Shell, which has strong presence in Britain and where Cable once worked as an economist, previously has said that it has put $40 billion in planned investments on hold in Nigeria over the outcome of the bill. Cable is a member of the Liberal Democrats, the junior partner to the Conservatives in Britain’s coalition government.

It remains unclear, however, whether the oil overhaul bill has the traction necessary to move from proposal to law. The bill has languished for years before Nigeria’s National Assembly, despite claims by various leaders, including President Goodluck Jonathan, that it quickly would win lawmakers’ approval.

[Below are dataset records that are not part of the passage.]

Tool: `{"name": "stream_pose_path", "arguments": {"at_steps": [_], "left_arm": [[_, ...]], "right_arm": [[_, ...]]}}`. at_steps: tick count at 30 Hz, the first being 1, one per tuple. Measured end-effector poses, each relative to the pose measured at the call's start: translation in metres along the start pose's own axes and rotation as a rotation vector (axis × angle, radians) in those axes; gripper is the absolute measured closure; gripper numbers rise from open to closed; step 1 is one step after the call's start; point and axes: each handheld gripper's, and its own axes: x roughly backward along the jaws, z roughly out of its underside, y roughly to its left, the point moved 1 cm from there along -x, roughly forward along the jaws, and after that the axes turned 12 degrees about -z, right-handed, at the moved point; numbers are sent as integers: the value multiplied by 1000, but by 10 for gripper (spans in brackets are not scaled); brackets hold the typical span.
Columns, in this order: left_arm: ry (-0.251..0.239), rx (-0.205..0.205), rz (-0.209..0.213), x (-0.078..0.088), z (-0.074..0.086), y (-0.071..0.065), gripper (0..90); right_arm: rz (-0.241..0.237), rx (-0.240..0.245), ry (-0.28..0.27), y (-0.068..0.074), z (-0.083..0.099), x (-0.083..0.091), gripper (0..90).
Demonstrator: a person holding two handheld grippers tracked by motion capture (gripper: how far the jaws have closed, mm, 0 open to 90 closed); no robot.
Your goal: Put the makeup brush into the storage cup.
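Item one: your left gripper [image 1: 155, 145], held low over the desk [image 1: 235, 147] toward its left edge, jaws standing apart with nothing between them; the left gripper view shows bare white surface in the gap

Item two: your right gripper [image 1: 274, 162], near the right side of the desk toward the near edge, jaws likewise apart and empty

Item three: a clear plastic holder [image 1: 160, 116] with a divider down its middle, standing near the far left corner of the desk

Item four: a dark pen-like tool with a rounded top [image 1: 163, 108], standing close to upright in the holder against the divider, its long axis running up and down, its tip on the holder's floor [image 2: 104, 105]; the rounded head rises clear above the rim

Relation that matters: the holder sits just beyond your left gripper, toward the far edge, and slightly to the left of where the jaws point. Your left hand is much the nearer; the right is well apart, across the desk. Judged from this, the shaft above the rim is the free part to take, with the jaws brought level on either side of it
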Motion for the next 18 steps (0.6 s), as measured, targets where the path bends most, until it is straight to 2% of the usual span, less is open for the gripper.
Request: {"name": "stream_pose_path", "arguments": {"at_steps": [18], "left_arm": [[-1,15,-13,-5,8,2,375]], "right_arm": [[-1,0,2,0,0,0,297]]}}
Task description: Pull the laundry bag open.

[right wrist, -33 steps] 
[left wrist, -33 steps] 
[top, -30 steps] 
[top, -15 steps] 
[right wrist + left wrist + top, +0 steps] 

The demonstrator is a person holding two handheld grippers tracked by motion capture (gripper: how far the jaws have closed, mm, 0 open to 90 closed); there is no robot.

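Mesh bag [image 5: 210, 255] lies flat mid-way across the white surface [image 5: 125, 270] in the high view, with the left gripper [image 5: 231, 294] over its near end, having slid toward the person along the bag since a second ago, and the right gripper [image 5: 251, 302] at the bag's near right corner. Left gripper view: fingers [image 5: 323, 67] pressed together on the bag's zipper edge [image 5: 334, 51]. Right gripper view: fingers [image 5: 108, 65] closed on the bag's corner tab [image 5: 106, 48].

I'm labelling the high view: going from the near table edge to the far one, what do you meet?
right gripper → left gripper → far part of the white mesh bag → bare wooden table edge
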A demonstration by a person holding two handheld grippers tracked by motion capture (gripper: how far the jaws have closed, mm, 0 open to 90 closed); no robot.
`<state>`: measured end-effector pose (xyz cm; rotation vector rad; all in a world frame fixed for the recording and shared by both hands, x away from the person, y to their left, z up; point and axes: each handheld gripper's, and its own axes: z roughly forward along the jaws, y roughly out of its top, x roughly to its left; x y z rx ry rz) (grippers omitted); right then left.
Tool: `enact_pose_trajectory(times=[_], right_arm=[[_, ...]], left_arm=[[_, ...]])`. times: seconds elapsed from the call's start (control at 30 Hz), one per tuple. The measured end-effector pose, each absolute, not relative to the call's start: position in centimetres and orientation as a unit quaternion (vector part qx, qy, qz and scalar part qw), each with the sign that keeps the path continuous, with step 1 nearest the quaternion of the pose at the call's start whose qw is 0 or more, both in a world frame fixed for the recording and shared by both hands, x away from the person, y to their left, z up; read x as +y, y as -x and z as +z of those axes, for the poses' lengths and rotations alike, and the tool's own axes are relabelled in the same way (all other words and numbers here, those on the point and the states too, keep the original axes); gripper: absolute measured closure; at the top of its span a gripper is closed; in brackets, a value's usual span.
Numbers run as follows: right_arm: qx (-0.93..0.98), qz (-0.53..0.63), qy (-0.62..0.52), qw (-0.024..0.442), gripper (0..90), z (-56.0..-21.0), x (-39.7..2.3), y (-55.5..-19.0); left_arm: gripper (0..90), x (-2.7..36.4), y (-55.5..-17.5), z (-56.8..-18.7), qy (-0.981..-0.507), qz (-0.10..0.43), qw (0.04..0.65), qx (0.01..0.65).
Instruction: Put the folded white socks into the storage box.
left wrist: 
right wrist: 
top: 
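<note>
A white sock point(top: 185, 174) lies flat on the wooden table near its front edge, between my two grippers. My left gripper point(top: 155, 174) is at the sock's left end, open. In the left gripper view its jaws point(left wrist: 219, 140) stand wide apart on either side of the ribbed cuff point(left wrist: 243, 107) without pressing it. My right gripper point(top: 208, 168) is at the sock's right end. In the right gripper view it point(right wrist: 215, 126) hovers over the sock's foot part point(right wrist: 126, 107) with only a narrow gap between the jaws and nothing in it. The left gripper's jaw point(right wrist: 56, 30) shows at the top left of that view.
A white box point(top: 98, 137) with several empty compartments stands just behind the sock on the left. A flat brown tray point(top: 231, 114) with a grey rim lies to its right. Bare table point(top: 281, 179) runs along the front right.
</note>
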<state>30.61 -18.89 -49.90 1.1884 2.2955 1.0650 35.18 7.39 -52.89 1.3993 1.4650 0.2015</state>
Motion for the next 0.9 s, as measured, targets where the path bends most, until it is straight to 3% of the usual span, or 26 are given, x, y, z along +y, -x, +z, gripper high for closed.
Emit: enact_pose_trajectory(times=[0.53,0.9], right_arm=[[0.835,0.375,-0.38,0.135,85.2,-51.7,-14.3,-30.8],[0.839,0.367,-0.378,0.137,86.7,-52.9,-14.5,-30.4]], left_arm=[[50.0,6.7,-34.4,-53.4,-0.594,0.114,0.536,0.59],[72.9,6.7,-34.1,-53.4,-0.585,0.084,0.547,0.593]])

Cable, who once worked as an economics adviser to Kenya’s government, also highlighted Africa’s recent economic resurgence despite the global recession. He sat next to billionaire businessman Aliko Dangote during the event Monday in Lagos. He acknowledged that British firms have backed away from marquee road projects and other improvements in Africa, in part out of not being paid for work in the past. He made the comments inside the Oriental Hotel, a massive new building recently built in Lagos by Chinese construction companies.

He also urged Nigeria to do more to fight the government corruption that chokes the country. He recounted giving a talk to military dictator and mass embezzler Sani Abacha in the 1990s about what could happen to Nigeria if corruption went unchecked.

Abacha “listened politely and even burst into laughed when one of his ministers … angrily interrupted me to say: ‘There is no such thing as corruption in Nigeria,’” Cable said.